• Exercise description:
Print the listing below exactly.
***** Source data *****
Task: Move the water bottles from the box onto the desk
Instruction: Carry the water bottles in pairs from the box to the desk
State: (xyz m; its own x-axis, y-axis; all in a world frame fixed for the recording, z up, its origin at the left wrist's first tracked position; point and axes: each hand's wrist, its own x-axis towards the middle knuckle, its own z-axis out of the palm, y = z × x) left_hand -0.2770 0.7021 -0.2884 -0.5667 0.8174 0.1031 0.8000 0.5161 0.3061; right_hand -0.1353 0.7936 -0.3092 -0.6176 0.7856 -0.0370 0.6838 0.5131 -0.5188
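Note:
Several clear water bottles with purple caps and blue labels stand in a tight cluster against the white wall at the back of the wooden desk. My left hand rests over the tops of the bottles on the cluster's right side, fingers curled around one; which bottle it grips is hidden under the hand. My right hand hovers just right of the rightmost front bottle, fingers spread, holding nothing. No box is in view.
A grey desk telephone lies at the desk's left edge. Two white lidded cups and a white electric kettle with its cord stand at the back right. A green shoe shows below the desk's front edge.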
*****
• Solution for this exercise:
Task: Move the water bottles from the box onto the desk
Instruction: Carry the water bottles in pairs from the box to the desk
State: (xyz m; its own x-axis, y-axis; all in a world frame fixed for the recording, z up, its origin at the left wrist's first tracked position; point and axes: each hand's wrist, its own x-axis towards the middle knuckle, its own z-axis out of the palm, y = z × x) left_hand -0.2770 0.7021 -0.2884 -0.5667 0.8174 0.1031 0.8000 0.5161 0.3061; right_hand -0.1353 0.7936 -0.3092 -0.6176 0.7856 -0.0370 0.6838 0.5131 -0.5188
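Note:
Several clear water bottles with purple caps and blue labels stand in a tight cluster against the white wall at the back of the wooden desk. My left hand rests over the tops of the bottles on the cluster's right side, fingers curled around one; which bottle it grips is hidden under the hand. My right hand hovers just right of the rightmost front bottle, fingers spread, holding nothing. No box is in view.
A grey desk telephone lies at the desk's left edge. Two white lidded cups and a white electric kettle with its cord stand at the back right. A green shoe shows below the desk's front edge.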

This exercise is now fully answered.